WORK INSTRUCTION:
Return the data below exactly, but only from the line containing "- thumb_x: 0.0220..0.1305" through the line containing "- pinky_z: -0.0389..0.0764", with both of those lines included.
[[ GIVEN MATERIAL open ]]
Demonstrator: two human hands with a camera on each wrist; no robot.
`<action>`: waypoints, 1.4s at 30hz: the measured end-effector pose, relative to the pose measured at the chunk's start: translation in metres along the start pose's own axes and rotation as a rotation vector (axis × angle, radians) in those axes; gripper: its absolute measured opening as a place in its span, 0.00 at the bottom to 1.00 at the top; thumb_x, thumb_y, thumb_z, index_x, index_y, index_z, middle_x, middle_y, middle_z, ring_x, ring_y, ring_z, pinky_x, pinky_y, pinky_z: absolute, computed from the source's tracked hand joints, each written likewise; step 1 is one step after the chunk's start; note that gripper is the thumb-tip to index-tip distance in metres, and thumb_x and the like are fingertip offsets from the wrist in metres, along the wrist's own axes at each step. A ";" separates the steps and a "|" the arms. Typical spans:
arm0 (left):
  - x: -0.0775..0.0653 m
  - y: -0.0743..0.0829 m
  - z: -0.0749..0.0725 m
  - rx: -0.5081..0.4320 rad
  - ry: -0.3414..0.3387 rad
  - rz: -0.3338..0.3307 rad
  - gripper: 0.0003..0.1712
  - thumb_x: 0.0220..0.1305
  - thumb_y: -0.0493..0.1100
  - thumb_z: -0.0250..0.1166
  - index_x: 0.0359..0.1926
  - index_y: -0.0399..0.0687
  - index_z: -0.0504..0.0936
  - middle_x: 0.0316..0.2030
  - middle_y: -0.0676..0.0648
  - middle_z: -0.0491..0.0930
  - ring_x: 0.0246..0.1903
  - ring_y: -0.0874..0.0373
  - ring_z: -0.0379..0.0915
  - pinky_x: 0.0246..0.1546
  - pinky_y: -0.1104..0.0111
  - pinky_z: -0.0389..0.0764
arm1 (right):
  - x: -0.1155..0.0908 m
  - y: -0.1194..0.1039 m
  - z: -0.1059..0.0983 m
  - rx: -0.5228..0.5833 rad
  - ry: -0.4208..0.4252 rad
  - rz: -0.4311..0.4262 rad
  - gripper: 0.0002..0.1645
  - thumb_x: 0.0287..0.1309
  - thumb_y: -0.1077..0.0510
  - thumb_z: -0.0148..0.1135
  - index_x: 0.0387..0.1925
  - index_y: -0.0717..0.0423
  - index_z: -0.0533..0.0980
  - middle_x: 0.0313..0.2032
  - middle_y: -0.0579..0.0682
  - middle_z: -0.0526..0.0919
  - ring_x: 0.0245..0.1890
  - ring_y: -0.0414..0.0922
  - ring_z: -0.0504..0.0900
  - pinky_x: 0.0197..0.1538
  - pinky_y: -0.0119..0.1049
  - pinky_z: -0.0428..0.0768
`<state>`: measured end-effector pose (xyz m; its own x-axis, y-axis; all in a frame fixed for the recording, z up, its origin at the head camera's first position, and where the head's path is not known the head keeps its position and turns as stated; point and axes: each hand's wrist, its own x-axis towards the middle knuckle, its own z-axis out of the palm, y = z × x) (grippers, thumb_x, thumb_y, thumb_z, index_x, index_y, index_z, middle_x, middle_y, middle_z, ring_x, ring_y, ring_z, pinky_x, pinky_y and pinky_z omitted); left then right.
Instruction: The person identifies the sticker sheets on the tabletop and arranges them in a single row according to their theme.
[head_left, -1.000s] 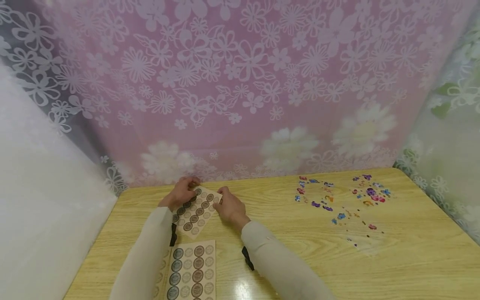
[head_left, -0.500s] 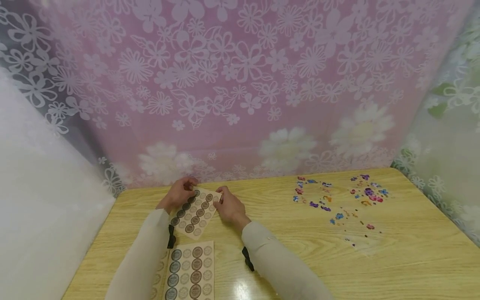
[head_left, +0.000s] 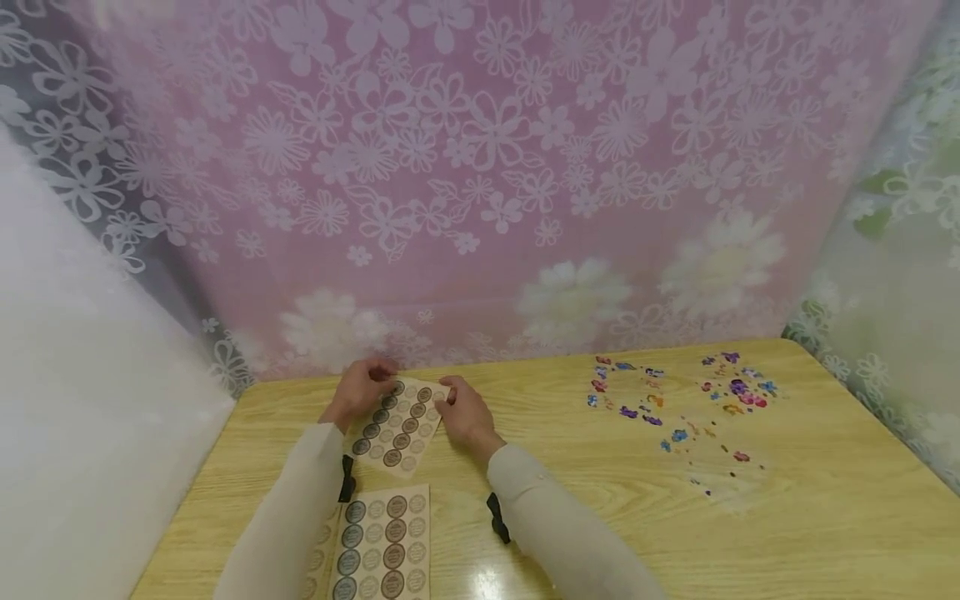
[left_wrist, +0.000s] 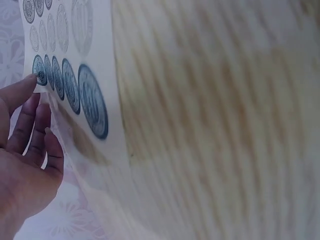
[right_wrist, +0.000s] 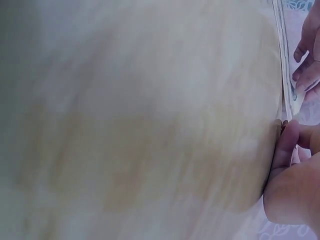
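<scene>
The held sheet is at the far left part of the table, near the far edge and set askew to it; dark and pale round prints alternate in columns on its face. It cannot be determined whether its lower corner touches the table. The left hand pinches the sheet's far left corner, thumb on the printed face, fingers behind it, bent and slightly apart. The right hand pinches the far right corner between thumb and forefinger; the state of its remaining fingers cannot be determined. Just below the held sheet, the second sheet lies flat between the forearms, with similar columns. The third sheet adjoins it on the left, partly covered by the left sleeve. A black band sits at the left wrist; the right sleeve extends over the table to the right of the second sheet. Small coloured flowers are scattered toward the far right corner of the table, well apart from the hands. A pink floral curtain hangs behind the far edge.
</scene>
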<state>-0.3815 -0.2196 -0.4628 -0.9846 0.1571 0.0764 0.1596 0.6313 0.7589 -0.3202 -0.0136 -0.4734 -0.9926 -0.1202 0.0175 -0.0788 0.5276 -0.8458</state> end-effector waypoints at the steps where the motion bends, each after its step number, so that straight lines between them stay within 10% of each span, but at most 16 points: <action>1: 0.000 0.001 0.000 0.007 0.010 0.002 0.08 0.61 0.35 0.66 0.42 0.37 0.82 0.39 0.41 0.80 0.38 0.48 0.76 0.39 0.57 0.77 | 0.000 0.001 0.000 0.026 0.006 -0.006 0.23 0.69 0.58 0.54 0.63 0.57 0.68 0.29 0.46 0.70 0.20 0.42 0.64 0.27 0.36 0.61; 10: 0.000 0.022 -0.006 -0.005 0.069 0.069 0.07 0.61 0.37 0.67 0.40 0.40 0.85 0.37 0.43 0.82 0.39 0.50 0.78 0.41 0.59 0.77 | 0.002 0.007 -0.015 0.251 0.053 -0.023 0.22 0.69 0.62 0.52 0.63 0.58 0.67 0.34 0.49 0.68 0.29 0.44 0.72 0.30 0.36 0.71; 20: -0.005 0.052 -0.014 -0.069 0.103 0.190 0.10 0.60 0.39 0.69 0.42 0.41 0.84 0.35 0.44 0.81 0.35 0.50 0.79 0.36 0.60 0.79 | 0.001 -0.006 -0.058 0.175 0.061 -0.166 0.24 0.69 0.61 0.53 0.64 0.59 0.67 0.37 0.51 0.69 0.36 0.50 0.77 0.31 0.38 0.73; 33: -0.048 0.099 -0.020 -0.277 0.037 0.189 0.13 0.61 0.34 0.66 0.46 0.33 0.83 0.39 0.36 0.81 0.38 0.40 0.78 0.36 0.66 0.81 | -0.033 -0.025 -0.105 0.180 -0.042 -0.197 0.24 0.68 0.58 0.54 0.64 0.49 0.68 0.39 0.53 0.72 0.30 0.49 0.80 0.32 0.44 0.81; 42: -0.076 0.096 -0.008 -0.335 -0.027 0.192 0.15 0.59 0.35 0.68 0.48 0.36 0.83 0.35 0.41 0.79 0.34 0.47 0.80 0.37 0.54 0.81 | -0.061 -0.017 -0.120 0.211 -0.127 -0.143 0.25 0.66 0.60 0.57 0.63 0.56 0.68 0.39 0.56 0.70 0.28 0.48 0.82 0.33 0.47 0.82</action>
<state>-0.2920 -0.1773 -0.3904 -0.9362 0.2712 0.2234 0.3040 0.3062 0.9021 -0.2694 0.0853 -0.3958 -0.9523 -0.2921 0.0888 -0.1829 0.3129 -0.9320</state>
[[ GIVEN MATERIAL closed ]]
WORKED SOLUTION:
  - thumb_x: 0.0220..0.1305
  - thumb_y: -0.0493..0.1100
  - thumb_z: -0.0250..0.1166
  - index_x: 0.0359..0.1926
  - index_y: -0.0399..0.0687
  - index_z: -0.0504..0.0936
  - middle_x: 0.0316..0.2030
  - middle_y: -0.0676..0.0648
  - middle_z: -0.0491..0.0930
  - ring_x: 0.0246..0.1903
  - ring_y: -0.0874..0.0373
  - ring_z: -0.0379..0.0915
  - pinky_x: 0.0246..0.1546
  - pinky_y: -0.1104..0.0111
  - pinky_z: -0.0389..0.0764

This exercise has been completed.